→ **TRY IT**:
Print the entries exactly; skip the pictures.

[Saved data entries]
- Opening Delimiter -

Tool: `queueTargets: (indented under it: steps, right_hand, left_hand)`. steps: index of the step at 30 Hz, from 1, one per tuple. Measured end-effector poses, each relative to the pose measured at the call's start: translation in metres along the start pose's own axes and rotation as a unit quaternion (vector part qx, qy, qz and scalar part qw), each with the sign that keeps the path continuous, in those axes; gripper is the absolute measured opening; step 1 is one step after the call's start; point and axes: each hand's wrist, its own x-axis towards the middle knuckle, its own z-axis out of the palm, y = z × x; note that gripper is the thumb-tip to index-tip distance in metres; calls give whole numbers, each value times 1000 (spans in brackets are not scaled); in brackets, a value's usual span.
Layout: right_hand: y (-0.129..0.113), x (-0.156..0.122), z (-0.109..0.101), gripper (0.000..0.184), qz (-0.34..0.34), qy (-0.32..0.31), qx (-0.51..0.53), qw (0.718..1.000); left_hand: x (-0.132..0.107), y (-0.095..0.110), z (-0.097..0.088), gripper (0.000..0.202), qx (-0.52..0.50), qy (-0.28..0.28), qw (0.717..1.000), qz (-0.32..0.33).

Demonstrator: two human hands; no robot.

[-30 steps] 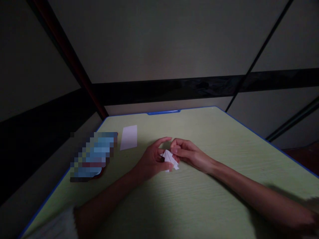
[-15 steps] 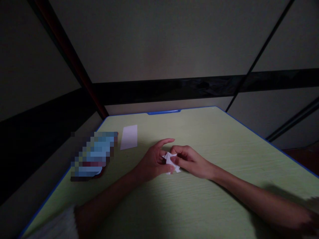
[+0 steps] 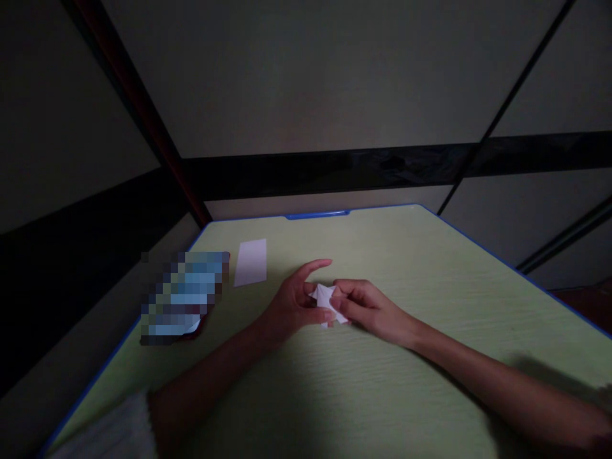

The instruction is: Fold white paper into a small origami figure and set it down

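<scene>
A small piece of folded white paper [image 3: 325,297], with pointed corners and creases, is held between both hands above the middle of the table. My left hand [image 3: 295,304] pinches its near left side with the thumb on top, while the index finger arches out away from the paper. My right hand [image 3: 367,305] grips the right side, thumb pressed on the upper face and fingers curled behind. The fingers hide parts of the paper's edges and its underside.
The pale green table [image 3: 382,395] has a blue rim and a blue handle-like piece [image 3: 318,215] at its far edge. A flat white sheet [image 3: 251,262] lies left of centre. Beside it is a pixelated phone-like object [image 3: 191,296]. Panelled doors [image 3: 306,76] stand behind the table.
The folded paper has turned slightly in my hands, and its lower right part now points further right. My left index finger has lifted a little. The whole view has shifted slightly.
</scene>
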Motion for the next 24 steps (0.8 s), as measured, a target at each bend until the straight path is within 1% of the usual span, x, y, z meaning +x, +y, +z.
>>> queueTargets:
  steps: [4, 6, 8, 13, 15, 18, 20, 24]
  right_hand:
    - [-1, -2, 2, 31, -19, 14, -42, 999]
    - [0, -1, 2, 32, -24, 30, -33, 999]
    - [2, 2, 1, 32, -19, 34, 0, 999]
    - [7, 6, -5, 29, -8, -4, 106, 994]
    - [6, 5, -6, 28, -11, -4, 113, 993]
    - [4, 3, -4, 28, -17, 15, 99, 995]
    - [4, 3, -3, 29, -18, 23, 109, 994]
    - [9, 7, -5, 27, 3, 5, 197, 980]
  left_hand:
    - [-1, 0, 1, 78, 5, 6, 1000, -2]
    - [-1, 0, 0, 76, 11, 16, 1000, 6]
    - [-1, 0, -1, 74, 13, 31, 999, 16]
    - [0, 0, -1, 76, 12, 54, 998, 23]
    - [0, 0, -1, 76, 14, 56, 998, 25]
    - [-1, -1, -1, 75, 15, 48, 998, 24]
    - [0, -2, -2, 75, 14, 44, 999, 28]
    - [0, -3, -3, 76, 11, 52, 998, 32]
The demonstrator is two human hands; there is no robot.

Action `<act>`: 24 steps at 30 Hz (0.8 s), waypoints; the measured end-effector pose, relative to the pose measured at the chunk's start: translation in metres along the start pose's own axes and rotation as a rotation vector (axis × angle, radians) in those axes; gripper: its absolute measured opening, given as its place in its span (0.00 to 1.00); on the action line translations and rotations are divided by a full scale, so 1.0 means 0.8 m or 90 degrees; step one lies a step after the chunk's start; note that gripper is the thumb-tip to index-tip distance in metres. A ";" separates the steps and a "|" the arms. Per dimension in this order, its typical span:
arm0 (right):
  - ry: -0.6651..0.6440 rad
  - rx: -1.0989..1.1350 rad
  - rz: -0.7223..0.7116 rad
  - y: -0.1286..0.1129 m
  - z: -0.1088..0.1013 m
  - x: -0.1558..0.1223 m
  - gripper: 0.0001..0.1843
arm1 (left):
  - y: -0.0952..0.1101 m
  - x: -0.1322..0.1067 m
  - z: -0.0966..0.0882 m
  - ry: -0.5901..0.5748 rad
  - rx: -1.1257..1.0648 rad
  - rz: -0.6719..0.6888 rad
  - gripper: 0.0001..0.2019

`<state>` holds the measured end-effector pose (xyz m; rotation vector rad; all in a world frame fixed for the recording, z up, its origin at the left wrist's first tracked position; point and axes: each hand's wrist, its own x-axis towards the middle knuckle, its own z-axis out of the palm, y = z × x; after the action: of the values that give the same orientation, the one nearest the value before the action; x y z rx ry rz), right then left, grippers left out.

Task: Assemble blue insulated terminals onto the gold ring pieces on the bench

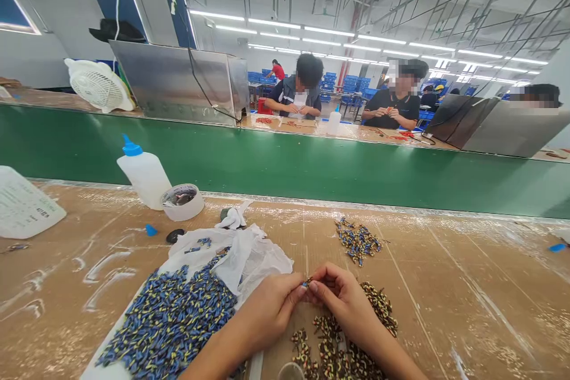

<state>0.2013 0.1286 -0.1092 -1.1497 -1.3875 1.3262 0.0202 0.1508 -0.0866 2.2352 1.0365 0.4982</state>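
My left hand [276,303] and my right hand [341,294] meet at the middle of the bench, fingertips almost touching. Between them is a small blue and dark piece [306,284], pinched from both sides; its exact kind is too small to make out. Left of my left hand spreads a large heap of small blue, yellow and black pieces [173,314] on white sheeting. Under and beside my right hand lie dark brown and yellow curved pieces [378,309]. Farther back sits a smaller pile of blue and yellow pieces [357,240].
A white bottle with a blue nozzle [145,175] and a roll of clear tape [182,203] stand at the back left. Crumpled white plastic [262,252] lies by the heap. Beyond runs a green belt [285,160], with co-workers [300,92] seated across it.
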 end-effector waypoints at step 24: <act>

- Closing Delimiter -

→ **ANSWER FOR THE TASK**:
Tool: `queueTargets: (indented under it: steps, right_hand, left_hand)`. steps: index of the step at 30 Hz, from 1, one per tuple. Measured end-effector poses, each relative to the pose measured at the call's start: translation in metres along the start pose's own axes and rotation as a unit quaternion (vector part qx, qy, qz and scalar part qw), each with the sign that keeps the path continuous, in those axes; gripper is the absolute measured opening; step 1 is one step after the call's start; point and axes: each hand's wrist, its own x-axis towards the middle knuckle, its own z-axis out of the palm, y = z × x; note that gripper is the thumb-tip to index-tip distance in metres; calls give whole numbers, each value times 1000 (spans in brackets are not scaled); in brackets, a value's usual span.
Layout: right_hand: y (-0.129..0.113), x (-0.156..0.122), z (-0.109..0.101), gripper (0.000..0.184), qz (-0.34..0.34), qy (-0.32..0.31), qx (-0.51..0.53), qw (0.718..1.000); left_hand: x (-0.132..0.107), y (-0.095..0.110), z (-0.097..0.088), gripper (0.000..0.202), qx (-0.52..0.50), qy (-0.28..0.28), qw (0.717..1.000), qz (-0.32..0.33).

Demonstrator: two human hands; no robot.

[-30 steps] 
[-15 steps] 
[+0 steps] 

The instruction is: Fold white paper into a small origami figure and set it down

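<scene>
A small piece of folded white paper [image 3: 325,297], with pointed corners and creases, is held between both hands above the middle of the table. My left hand [image 3: 295,304] pinches its near left side with the thumb on top, while the index finger arches out away from the paper. My right hand [image 3: 367,305] grips the right side, thumb pressed on the upper face and fingers curled behind. The fingers hide parts of the paper's edges and its underside.
The pale green table [image 3: 382,395] has a blue rim and a blue handle-like piece [image 3: 318,215] at its far edge. A flat white sheet [image 3: 251,262] lies left of centre. Beside it is a pixelated phone-like object [image 3: 191,296]. Panelled doors [image 3: 306,76] stand behind the table.
The folded paper has turned slightly in my hands, and its lower right part now points further right. My left index finger has lifted a little. The whole view has shifted slightly.
</scene>
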Motion for the next 24 steps (0.8 s), as measured, a target at each bend until the straight path is within 1% of the usual span, x, y, z meaning +x, +y, +z.
>>> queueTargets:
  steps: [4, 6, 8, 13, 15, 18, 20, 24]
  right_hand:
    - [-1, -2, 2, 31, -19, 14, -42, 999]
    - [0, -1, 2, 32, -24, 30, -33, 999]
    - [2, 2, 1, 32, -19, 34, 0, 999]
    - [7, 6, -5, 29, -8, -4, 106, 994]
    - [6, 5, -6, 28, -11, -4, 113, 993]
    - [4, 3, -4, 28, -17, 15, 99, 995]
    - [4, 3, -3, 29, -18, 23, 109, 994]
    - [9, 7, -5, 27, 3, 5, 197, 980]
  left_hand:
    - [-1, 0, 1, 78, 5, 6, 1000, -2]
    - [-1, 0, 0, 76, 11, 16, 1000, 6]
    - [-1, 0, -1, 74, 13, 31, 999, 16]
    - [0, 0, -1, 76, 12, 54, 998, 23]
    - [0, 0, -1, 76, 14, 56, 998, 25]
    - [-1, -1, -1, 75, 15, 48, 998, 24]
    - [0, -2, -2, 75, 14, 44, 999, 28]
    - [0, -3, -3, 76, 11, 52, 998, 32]
The demonstrator is two human hands; there is no robot.

Action `<act>`: 24 steps at 30 Hz (0.8 s), waypoints; the measured end-effector pose, relative to the pose measured at the chunk's start: translation in metres along the start pose's own axes and rotation as a rotation vector (axis × angle, radians) in those axes; gripper: its absolute measured opening, given as its place in its span (0.00 to 1.00); on the action line translations and rotations are divided by a full scale, so 1.0 means 0.8 m or 90 degrees; step one lies a step after the chunk's start; note that gripper is the thumb-tip to index-tip distance in metres. A ";" separates the steps and a "|" the arms. Per dimension in this order, its typical span:
arm0 (right):
  - ry: -0.6651..0.6440 rad
  - rx: -1.0989..1.1350 rad
  - rz: -0.7223..0.7116 rad
  - y: -0.1286..0.1129 m
  - z: -0.1088..0.1013 m
  - x: -0.1558..0.1223 m
  - gripper: 0.0001..0.1843
arm1 (left):
  - y: -0.0952..0.1101 m
  - x: -0.1322..0.1067 m
  - z: -0.0966..0.0882 m
  - ry: -0.5901..0.5748 rad
  - rx: -1.1257..1.0648 rad
  - rz: -0.6719..0.6888 rad
  - gripper: 0.0001..0.2019

`<state>` holds the measured end-effector pose (xyz m; rotation vector rad; all in a world frame fixed for the recording, z up, its origin at the left wrist's first tracked position; point and axes: each hand's wrist, its own x-axis towards the middle knuckle, its own z-axis out of the palm, y = z × x; after the action: of the values that give the same orientation, the one nearest the value before the action; x y z rx ry rz), right then left, grippers left out.

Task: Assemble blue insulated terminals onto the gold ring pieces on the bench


<state>0.2013 0.1286 -0.1092 -1.1497 -1.3875 1.3262 0.0202 0.1508 -0.0866 2.2352 1.0365 0.4982</state>
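My left hand [276,303] and my right hand [341,294] meet at the middle of the bench, fingertips almost touching. Between them is a small blue and dark piece [306,284], pinched from both sides; its exact kind is too small to make out. Left of my left hand spreads a large heap of small blue, yellow and black pieces [173,314] on white sheeting. Under and beside my right hand lie dark brown and yellow curved pieces [378,309]. Farther back sits a smaller pile of blue and yellow pieces [357,240].
A white bottle with a blue nozzle [145,175] and a roll of clear tape [182,203] stand at the back left. Crumpled white plastic [262,252] lies by the heap. Beyond runs a green belt [285,160], with co-workers [300,92] seated across it.
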 end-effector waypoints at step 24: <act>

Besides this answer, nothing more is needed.